L’arrêt rendu par la Cour d’appel d’Aix-en-Provence le 2 avril 2025 (n° 20/06003) montre les réticences qu’ont les juges du fond à accueillir des reproches qui n’ont jamais été faits à l’agent commercial pendant l’exécution du contrat.
Il arrive en effet souvent qu’à l’appui de la faute grave, les mandants allèguent des faits qui n’ont jamais été invoqués avant la rupture des relations contractuelles, alors que leur commission s’est inscrite dans une certaine durée. En pareille circonstance, les juges ont tendance à douter de la véracité des circonstances alléguées en partant du principe que des faits rendant impossible la poursuite du contrat doivent être immédiatement reprochés à l’agent commercial. Ainsi, et par exemple, la Cour d’appel de Caen dans un arrêt du 9 mai 2019 (Glineur/Rey Surgelés, n° 17/2305) considère que le défaut d’envoi de rapport trimestriel par l’agent commercial n’est pas fautif car il n’a jamais suscité la moindre critique de la part du mandant ni de mise en demeure de produire les documents demandés.
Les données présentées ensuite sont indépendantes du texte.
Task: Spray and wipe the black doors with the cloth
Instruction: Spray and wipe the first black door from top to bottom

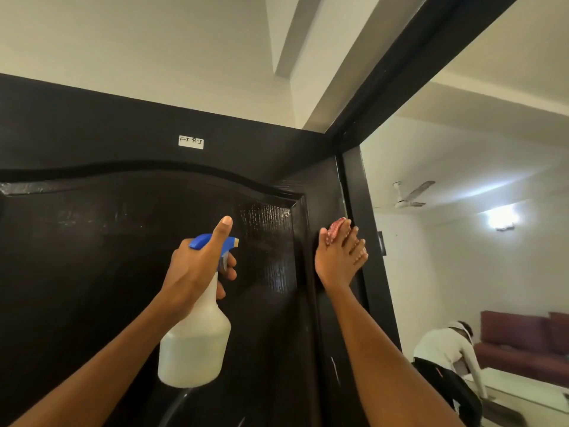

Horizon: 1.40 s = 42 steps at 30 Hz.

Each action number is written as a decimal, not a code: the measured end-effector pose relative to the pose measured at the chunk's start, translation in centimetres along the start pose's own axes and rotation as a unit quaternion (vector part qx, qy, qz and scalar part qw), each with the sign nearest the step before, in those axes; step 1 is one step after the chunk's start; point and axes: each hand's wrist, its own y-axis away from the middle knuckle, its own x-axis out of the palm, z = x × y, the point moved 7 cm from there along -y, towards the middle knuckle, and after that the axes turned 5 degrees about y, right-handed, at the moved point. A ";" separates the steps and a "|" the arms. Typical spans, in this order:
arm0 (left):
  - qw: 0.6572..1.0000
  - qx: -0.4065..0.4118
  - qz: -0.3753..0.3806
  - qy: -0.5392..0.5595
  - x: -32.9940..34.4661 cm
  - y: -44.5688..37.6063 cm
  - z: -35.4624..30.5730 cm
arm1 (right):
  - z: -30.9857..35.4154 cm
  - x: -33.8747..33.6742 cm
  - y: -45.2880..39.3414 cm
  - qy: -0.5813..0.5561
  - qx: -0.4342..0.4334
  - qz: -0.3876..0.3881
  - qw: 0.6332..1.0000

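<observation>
While the tall black wooden door with its arched raised panel [123, 272] is standing open against its frame, a red-and-white patterned cloth [335, 228] is being pressed flat to the door's right edge strip, just beside the black door frame [363, 241]. The right hand [340, 257] is lying over that cloth with fingers straight and close together, only a small fold showing above the fingertips. Soft and thin, the cloth is likely to bunch or slip on the glossy, wet-looking grain, so broad palm pressure seems the surest hold. The left hand [200, 266] is gripping the neck of a white translucent plastic spray bottle with a blue trigger head [197, 343], fingers curled at the trigger and the thumb sticking up. About half full, the bottle should be light, best held at the neck. A small white label [191, 142] is sitting high on the door. Beyond the doorway, another person [443, 362] is bending near a maroon sofa [520, 340].
</observation>
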 end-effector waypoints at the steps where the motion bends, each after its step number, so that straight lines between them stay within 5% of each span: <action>1: 1.000 0.004 0.005 0.008 0.5 -0.4 -0.2 | 1.7 -0.4 -1.0 -0.003 -0.006 -0.002 1.000; 6: 1.000 0.011 0.011 0.027 1.9 -1.9 -1.4 | 8.5 -1.0 -4.1 0.061 -0.206 -0.029 0.976; 8: 0.999 0.009 0.016 0.027 2.4 -1.9 -1.1 | 6.0 -0.7 -3.6 0.039 -0.170 -0.054 0.983; 13: 0.999 -0.022 0.028 0.032 3.4 -0.6 0.9 | -5.0 1.1 3.2 -0.078 0.081 -0.026 0.993; 16: 0.998 -0.033 0.041 0.028 3.8 0.0 1.4 | -6.8 1.8 5.8 -0.078 0.126 0.006 0.989; 25: 0.997 -0.021 0.049 0.049 4.5 -2.6 0.0 | 5.7 -2.7 -9.7 -0.053 -0.033 0.074 0.995; 28: 0.997 -0.023 0.050 0.058 4.8 -3.0 0.5 | 6.4 -2.4 -10.0 -0.014 -0.076 0.043 0.996; 34: 0.995 -0.051 0.054 0.067 6.0 -1.1 3.5 | -2.5 0.6 0.6 -0.006 -0.086 -0.059 0.995; 38: 0.993 -0.068 0.059 0.072 7.2 0.7 4.7 | -10.3 3.2 9.4 -0.003 -0.109 -0.038 0.993; 42: 0.988 -0.105 0.068 0.087 7.2 3.7 6.2 | -18.0 5.0 18.2 0.023 -0.042 0.004 0.999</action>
Le raisonnement est identique de la part de la Cour de Montpellier (15 juin 2004 Baldini/Epsilon, RG n° 03/2185) s’agissant d’une absence de critique concernant une prétendue insuffisance de chiffre d’affaires ou des reproches de menace et de violence formés après l’assignation en paiement par l’agent commercial (25 janvier 2012 Bourtoire/Pastor, n° 10/8015) ou des difficultés relationnelles alléguées par le mandant (Aix-en-Provence 25 janvier 2012 Guarisco Fashion/Melane, n° 2012/26).
Tel était le cas en l’espèce puisque la société mandante avant la rupture des relations contractuelles n’avait jamais adressé le moindre reproche à son agent commercial. En conséquence, et conformément à la jurisprudence habituelle, les juges de la Cour d’appel d’Aix-en-Provence estiment que les griefs de la société mandante sont invraisemblables en relevant que : « Les factures non-conformes pour ne pas indiquer le n° de TVA, ont été réglées sans observation ni contestation de l’association Adict-Farandole, jusqu’à la survenance du litige et l’octroi de remises qualifiées d’excessives n’a jamais fait l’objet d’aucun échange ni contestation entre les parties depuis 1990.
La déloyauté alléguée consiste pour l’association Adict-Farandole à avoir monnayé des remises très larges pour favoriser le développement de son activité auprès de la cave de Cairanne, mais il n’est produit aucune pièce à l’appui de la demande et l’absence de réponse à une sommation de communiquer ne saurait valoir preuve du manquement reproché.
La faute grave n’est donc pas établie et M. [I][M] doit bénéficier de l’indemnité de rupture… ».
Cette décision mérite une pleine approbation.